I may stop in Wal-Mart 3 times a year. Saving one dollar is not worth 30 or more minutes of my time. They CAN and COULD have afford to pay for the extra help and probably would have made more money, but they willingly choose a different path. Their cheapness is now starting to cost them and it will be much more expensive for them to reverse the trend now that the damage is done.
McDonalds is another example of crating their standards to make a buck. Almost any other chain with their troubles would have gone bankrupt by now. They are coasting downward of the past reputation.
McDonalds needs to do three things to reverse the trend.
1. Eatable food - Sad that they can’t figure this one out.

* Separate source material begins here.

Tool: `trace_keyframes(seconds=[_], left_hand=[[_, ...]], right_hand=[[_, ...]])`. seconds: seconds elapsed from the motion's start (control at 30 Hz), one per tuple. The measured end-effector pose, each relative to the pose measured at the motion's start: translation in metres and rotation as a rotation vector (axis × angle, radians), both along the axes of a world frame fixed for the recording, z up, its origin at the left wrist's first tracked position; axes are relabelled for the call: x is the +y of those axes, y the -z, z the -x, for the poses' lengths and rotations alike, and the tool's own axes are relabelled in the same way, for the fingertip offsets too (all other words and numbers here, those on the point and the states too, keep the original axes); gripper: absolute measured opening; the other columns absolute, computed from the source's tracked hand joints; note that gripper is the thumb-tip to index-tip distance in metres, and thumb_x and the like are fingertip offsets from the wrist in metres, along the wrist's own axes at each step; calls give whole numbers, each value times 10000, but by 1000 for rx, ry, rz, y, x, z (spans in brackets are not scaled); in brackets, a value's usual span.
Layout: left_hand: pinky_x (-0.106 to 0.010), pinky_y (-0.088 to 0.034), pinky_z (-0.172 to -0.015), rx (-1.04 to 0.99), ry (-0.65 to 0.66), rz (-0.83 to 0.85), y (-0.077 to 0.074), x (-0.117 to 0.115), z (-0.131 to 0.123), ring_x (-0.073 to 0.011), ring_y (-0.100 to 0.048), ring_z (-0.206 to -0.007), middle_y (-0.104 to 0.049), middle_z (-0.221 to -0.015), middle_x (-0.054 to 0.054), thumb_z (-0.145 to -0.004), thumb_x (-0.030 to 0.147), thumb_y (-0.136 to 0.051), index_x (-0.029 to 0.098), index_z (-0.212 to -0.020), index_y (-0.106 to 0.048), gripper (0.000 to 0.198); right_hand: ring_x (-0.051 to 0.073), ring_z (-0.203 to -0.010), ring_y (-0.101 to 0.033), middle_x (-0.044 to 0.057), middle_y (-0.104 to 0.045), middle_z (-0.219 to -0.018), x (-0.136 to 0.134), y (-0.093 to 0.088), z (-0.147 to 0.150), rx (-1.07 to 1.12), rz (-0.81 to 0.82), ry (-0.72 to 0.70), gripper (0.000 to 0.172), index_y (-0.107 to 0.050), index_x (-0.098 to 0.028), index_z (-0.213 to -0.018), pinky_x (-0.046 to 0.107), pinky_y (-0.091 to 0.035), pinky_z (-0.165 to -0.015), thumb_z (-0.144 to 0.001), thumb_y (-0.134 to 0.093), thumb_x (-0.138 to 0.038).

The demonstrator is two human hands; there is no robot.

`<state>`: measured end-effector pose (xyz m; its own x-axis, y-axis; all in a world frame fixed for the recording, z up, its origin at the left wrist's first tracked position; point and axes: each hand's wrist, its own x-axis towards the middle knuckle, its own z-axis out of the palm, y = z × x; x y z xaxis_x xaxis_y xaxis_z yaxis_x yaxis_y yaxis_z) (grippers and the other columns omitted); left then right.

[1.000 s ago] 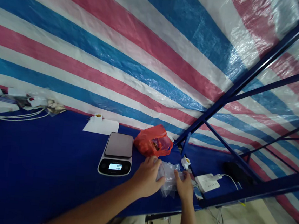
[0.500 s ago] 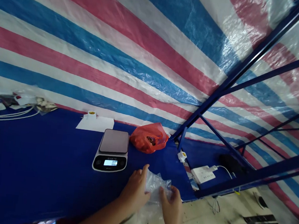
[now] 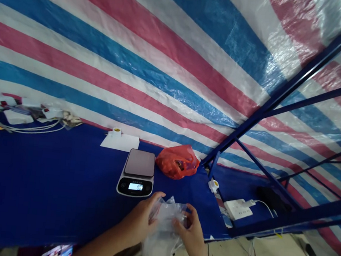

2. Service - It sucks and gets worse every year
3. Kill off hald the bloated menu and go back to selling what you are. You are a burger joint-not a health food store.
Now I make a local shopping circuit about once a week, with Wal-Mart often not included. When I do go, I notice that the local Wal-Mart is looking a little like it used to, with some of the old products and brands back on the shelves. The arc of ill-considered changes that do poorly and are then reversed in large part seems like a theme of the Obama era.
You are all too correct about McDonalds. As US companies get large, regular earnings growth seems to become ever more important and to come at the expense of reliable quality product and service, long-term growth, and sound corporate strategy. I can easily see MacDonalds going belly up if they do not get their product and service equation right.